Alternatively, one could consider the same problem for $f\in L^2(\mathbb T^n)$ on the torus $\mathbb T^n=\mathbb R^n/\mathbb Z^n$: Do the functions $\mathbb T^n\ni x\mapsto |f(x)|$ and $\mathbb Z^n\ni p\mapsto|\hat f(p)|$ determine $f$ uniquely? (Note: Since Qiaochu Yuan gave an answer to the Euclidean case, this is the only remaining question. I originally chose to leave this part out, but I suppose it's better to edit the question now than to ask a new one.)

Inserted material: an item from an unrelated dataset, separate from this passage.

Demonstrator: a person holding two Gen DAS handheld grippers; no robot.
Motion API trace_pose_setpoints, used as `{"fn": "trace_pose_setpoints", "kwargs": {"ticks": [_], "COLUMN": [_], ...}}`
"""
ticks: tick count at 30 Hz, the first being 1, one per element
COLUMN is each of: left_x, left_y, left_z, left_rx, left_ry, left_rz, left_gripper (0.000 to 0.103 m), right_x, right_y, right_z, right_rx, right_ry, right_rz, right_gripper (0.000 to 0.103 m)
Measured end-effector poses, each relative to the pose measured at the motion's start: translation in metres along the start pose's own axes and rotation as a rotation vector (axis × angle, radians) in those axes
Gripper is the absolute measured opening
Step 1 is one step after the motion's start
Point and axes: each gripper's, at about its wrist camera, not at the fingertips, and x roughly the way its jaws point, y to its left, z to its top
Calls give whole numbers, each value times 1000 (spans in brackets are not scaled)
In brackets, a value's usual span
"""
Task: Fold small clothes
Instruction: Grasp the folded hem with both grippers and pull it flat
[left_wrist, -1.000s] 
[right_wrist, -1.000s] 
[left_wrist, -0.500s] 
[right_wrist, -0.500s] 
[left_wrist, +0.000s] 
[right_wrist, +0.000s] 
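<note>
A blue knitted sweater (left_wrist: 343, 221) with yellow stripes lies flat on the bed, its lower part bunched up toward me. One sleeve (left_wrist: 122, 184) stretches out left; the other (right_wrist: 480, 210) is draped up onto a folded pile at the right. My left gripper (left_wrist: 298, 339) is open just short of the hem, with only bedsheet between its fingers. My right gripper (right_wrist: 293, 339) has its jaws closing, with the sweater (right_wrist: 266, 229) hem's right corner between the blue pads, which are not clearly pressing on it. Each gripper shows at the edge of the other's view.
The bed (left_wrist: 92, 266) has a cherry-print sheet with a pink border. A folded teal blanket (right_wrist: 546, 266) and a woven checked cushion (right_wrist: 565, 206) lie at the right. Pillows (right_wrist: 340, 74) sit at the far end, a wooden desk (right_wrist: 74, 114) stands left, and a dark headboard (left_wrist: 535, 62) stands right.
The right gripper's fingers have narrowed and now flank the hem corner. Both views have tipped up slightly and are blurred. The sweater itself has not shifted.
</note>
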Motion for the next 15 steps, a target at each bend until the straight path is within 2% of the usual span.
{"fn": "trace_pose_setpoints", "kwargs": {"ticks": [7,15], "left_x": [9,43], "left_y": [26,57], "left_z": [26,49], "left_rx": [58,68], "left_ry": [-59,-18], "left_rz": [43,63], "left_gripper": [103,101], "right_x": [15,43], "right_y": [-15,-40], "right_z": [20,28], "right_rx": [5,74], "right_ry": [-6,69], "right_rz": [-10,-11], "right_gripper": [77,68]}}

If $f$ is a quantum mechanical wave function, position measurements give the function $x\mapsto|f(x)|^2$ and momentum measurements the function $p\mapsto|\hat f(p)|^2$. Assuming we can prepare a particle to the same state (same wave function) as many times as we wish, we can in principle carry out these measurements. From a physical point of view, the question is whether these measurements determine the wave function up to the nonphysical phase factor. Position and momentum are in a sense a good pair of observables, so I would expect the answer to be affirmative on physical grounds.

One could write $f(x)=\alpha(x)r(x)$ where $|\alpha(x)|\equiv1$ and $r(x)\in\mathbb R$ and similarly $\hat f(p)=\beta(p)s(p)$, and then try to use identities for Fourier transforms of products and find one of the unknown functions $\alpha$ and $\beta$ in terms of the known functions $r$ and $s$. (Actually, we can only possibly find $\alpha$ in the support of $r$, but that's enough.) I don't see an obvious way to solve the resulting equations, even with formal calculations.

If the problem becomes easier, an answer for a Schwartz function $f$ in dimension $n=1$ is ok. I would like to see a method for reconstructing $f$ from the given data, but a proof that the data does determine $f$ uniquely would also be great.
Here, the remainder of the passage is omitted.